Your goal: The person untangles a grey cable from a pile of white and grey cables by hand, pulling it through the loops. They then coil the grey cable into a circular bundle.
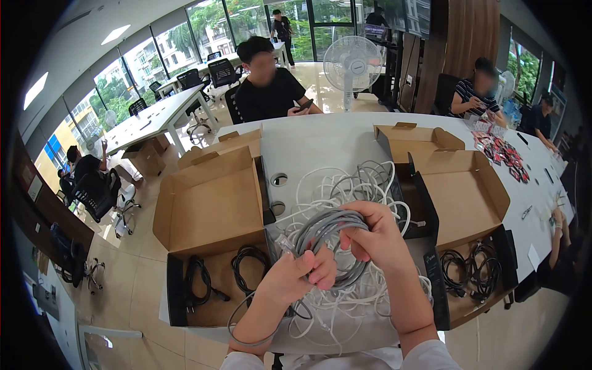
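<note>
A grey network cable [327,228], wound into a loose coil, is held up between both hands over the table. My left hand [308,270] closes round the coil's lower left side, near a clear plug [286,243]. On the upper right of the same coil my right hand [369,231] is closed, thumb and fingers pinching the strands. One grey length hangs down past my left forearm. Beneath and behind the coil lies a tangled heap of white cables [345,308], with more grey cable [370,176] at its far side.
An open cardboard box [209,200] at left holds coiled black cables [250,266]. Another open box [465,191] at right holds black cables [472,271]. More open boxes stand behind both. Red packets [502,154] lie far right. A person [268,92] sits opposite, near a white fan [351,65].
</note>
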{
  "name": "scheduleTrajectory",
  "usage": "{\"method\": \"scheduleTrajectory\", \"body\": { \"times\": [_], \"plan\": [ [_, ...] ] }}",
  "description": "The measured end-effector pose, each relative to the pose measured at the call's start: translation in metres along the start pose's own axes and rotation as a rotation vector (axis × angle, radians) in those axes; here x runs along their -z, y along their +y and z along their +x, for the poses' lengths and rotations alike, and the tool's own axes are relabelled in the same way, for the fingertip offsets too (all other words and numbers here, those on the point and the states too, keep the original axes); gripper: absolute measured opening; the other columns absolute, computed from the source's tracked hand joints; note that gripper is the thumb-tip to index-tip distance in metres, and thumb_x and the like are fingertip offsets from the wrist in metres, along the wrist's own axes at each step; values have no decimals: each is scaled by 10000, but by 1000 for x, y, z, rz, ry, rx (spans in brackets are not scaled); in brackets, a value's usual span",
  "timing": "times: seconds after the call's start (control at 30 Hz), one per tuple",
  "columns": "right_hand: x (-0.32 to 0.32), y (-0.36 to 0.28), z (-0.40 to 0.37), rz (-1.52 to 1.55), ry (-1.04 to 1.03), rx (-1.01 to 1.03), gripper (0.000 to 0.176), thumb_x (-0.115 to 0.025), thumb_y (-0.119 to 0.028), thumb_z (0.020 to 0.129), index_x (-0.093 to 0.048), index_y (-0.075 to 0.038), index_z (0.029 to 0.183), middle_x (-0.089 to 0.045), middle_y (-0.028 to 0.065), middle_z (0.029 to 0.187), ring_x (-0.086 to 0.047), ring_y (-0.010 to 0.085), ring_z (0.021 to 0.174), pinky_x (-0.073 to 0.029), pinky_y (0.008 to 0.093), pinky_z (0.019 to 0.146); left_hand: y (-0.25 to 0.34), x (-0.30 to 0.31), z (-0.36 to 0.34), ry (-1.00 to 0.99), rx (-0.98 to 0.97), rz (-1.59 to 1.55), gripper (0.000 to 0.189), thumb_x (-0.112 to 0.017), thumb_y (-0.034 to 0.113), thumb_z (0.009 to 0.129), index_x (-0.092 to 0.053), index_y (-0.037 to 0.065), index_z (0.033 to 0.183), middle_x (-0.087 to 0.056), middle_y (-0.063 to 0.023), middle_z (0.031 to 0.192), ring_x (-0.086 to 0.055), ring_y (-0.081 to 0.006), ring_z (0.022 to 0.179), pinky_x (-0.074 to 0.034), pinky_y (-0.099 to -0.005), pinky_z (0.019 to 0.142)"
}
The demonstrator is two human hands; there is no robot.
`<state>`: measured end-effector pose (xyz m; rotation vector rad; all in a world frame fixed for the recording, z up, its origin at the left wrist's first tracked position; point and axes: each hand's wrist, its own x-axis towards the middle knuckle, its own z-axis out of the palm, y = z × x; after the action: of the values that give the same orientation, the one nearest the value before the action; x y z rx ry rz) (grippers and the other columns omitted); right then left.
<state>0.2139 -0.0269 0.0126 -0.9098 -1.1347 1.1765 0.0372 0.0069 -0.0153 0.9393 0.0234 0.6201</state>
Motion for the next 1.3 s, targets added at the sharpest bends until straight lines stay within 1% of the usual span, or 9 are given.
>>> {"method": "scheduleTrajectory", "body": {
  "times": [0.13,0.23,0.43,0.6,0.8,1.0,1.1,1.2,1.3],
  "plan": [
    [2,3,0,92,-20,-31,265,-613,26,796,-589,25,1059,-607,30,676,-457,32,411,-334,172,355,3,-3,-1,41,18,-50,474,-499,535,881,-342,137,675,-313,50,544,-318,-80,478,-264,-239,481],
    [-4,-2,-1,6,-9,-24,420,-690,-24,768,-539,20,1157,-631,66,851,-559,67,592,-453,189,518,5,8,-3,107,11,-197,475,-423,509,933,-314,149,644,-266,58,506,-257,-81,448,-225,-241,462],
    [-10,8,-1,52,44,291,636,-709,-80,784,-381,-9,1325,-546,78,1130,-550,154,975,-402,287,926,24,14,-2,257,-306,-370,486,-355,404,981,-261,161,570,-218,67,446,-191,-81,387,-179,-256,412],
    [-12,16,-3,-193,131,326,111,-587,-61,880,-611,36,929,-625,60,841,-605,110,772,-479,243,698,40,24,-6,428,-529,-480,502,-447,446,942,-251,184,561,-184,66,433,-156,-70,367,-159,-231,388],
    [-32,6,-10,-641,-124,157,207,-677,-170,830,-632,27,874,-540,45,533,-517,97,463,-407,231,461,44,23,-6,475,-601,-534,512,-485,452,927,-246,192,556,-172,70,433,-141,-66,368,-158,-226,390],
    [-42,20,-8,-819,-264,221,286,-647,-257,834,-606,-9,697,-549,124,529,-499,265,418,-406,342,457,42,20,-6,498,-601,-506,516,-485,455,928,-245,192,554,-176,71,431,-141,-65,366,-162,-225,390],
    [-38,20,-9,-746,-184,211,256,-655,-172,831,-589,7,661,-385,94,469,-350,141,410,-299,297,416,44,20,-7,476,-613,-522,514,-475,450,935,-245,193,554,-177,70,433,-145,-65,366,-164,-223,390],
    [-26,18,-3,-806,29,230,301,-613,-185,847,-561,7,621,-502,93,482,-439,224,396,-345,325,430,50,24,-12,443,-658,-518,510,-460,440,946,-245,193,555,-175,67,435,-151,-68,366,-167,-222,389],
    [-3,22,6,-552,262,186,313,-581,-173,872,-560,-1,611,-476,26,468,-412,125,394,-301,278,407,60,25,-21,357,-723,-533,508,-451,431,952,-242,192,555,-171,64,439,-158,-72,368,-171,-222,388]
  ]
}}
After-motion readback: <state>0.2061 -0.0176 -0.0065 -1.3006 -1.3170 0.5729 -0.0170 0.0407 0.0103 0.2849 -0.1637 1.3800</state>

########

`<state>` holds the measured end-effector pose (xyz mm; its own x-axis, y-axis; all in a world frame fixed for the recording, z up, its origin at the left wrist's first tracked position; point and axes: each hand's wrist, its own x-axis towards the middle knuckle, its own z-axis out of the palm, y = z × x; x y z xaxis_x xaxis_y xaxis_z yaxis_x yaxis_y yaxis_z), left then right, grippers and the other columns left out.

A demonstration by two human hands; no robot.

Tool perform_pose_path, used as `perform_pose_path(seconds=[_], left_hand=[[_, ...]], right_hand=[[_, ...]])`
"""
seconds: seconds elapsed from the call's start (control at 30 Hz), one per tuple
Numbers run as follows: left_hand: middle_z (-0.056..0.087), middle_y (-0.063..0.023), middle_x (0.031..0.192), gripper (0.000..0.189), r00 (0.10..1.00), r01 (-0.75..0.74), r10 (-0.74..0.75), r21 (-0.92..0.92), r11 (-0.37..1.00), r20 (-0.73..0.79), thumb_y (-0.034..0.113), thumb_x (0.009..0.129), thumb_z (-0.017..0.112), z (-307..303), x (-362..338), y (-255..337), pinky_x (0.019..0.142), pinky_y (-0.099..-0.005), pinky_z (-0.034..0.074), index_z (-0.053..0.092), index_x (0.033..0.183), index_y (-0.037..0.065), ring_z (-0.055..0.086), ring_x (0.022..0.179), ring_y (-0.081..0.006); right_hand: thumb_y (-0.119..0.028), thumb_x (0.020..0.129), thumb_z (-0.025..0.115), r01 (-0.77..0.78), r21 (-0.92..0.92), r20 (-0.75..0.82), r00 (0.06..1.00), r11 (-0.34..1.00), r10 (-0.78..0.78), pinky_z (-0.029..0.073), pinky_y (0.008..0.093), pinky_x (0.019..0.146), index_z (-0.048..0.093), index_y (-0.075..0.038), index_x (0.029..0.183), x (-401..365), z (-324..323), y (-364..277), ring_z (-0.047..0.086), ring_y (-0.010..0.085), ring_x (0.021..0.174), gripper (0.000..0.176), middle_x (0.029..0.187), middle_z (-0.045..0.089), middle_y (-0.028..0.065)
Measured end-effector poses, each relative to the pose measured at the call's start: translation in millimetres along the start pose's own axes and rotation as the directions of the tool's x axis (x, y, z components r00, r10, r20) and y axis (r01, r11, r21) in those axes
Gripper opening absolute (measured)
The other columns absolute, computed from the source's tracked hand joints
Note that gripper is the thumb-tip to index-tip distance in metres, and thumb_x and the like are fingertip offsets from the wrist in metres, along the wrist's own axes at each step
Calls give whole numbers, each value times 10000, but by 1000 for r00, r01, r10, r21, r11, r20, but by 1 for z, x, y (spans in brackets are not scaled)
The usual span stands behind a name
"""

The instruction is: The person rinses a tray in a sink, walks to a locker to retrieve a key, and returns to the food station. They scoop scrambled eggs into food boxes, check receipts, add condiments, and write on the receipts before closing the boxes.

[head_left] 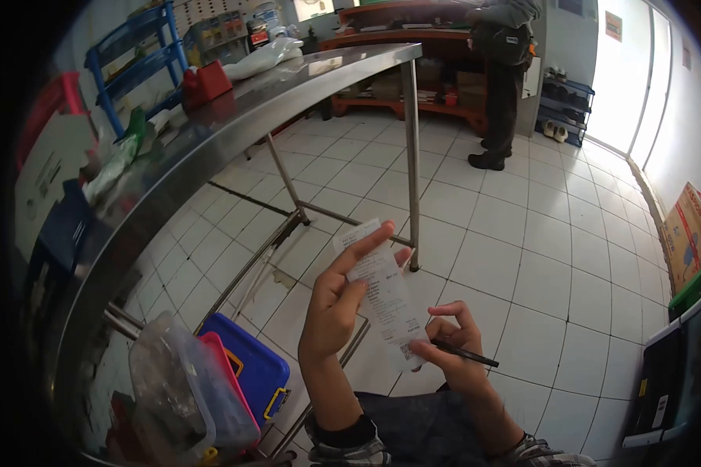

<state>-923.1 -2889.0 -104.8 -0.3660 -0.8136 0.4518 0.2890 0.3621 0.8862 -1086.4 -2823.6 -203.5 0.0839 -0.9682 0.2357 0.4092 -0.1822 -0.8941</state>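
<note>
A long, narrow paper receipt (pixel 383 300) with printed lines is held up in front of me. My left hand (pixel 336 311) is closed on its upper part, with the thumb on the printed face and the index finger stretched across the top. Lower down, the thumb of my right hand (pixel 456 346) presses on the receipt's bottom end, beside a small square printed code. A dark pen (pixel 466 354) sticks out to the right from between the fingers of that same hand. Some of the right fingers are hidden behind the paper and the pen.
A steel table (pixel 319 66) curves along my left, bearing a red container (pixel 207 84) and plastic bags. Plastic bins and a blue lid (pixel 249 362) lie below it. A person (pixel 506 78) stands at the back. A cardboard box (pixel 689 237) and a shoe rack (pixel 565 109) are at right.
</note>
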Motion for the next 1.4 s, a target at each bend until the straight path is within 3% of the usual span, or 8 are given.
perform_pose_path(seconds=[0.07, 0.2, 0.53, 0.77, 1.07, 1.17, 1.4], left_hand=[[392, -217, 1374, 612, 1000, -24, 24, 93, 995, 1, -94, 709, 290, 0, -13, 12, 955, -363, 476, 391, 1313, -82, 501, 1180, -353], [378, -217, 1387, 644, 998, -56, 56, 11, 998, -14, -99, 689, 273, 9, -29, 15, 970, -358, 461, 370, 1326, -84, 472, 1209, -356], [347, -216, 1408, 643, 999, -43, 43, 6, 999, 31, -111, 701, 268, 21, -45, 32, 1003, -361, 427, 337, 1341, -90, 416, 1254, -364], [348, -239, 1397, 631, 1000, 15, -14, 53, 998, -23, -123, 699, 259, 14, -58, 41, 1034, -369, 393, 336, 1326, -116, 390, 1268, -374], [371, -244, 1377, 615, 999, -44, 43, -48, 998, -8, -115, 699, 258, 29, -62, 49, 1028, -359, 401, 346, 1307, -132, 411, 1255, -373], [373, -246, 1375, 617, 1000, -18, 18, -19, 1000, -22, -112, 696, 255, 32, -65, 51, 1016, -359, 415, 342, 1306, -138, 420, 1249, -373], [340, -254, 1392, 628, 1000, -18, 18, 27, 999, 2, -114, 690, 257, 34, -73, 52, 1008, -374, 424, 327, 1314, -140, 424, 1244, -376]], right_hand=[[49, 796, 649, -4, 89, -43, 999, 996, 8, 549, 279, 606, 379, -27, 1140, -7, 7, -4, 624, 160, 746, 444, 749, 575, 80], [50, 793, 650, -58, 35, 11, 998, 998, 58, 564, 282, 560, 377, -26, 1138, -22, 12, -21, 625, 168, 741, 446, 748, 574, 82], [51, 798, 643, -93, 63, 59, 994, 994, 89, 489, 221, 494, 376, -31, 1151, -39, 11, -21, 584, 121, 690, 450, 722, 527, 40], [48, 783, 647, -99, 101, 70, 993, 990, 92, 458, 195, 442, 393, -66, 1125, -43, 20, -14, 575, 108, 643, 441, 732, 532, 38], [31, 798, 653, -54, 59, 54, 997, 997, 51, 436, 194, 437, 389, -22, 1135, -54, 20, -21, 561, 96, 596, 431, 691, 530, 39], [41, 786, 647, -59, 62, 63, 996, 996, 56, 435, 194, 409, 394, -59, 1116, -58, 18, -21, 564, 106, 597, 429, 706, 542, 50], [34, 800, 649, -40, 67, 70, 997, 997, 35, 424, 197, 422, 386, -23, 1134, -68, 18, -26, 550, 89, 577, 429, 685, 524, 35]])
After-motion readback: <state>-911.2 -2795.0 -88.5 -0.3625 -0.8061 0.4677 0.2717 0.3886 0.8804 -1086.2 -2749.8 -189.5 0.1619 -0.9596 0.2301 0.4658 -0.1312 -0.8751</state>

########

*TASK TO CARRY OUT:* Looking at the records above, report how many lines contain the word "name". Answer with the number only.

*SOLUTION TO THE PROBLEM:* 2